**Data:**
————

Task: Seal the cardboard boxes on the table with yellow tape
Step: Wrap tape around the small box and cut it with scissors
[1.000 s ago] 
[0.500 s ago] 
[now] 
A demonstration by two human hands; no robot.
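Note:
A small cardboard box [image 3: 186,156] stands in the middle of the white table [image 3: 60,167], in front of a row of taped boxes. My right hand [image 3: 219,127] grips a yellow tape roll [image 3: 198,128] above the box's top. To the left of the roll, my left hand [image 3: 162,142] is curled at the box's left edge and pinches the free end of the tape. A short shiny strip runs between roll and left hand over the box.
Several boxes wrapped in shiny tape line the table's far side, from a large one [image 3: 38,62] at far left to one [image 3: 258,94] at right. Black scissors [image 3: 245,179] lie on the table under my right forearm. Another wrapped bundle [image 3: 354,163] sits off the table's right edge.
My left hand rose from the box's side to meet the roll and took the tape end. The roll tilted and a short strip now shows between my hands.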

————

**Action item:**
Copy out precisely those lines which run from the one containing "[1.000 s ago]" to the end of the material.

**Your solution:**
[1.000 s ago] 
[0.500 s ago] 
[now] 
A demonstration by two human hands; no robot.
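Note:
A small cardboard box [image 3: 186,156] stands in the middle of the white table [image 3: 60,167], in front of a row of taped boxes. My right hand [image 3: 219,127] grips a yellow tape roll [image 3: 198,128] above the box's top. To the left of the roll, my left hand [image 3: 162,142] is curled at the box's left edge and pinches the free end of the tape. A short shiny strip runs between roll and left hand over the box.
Several boxes wrapped in shiny tape line the table's far side, from a large one [image 3: 38,62] at far left to one [image 3: 258,94] at right. Black scissors [image 3: 245,179] lie on the table under my right forearm. Another wrapped bundle [image 3: 354,163] sits off the table's right edge.
My left hand rose from the box's side to meet the roll and took the tape end. The roll tilted and a short strip now shows between my hands.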

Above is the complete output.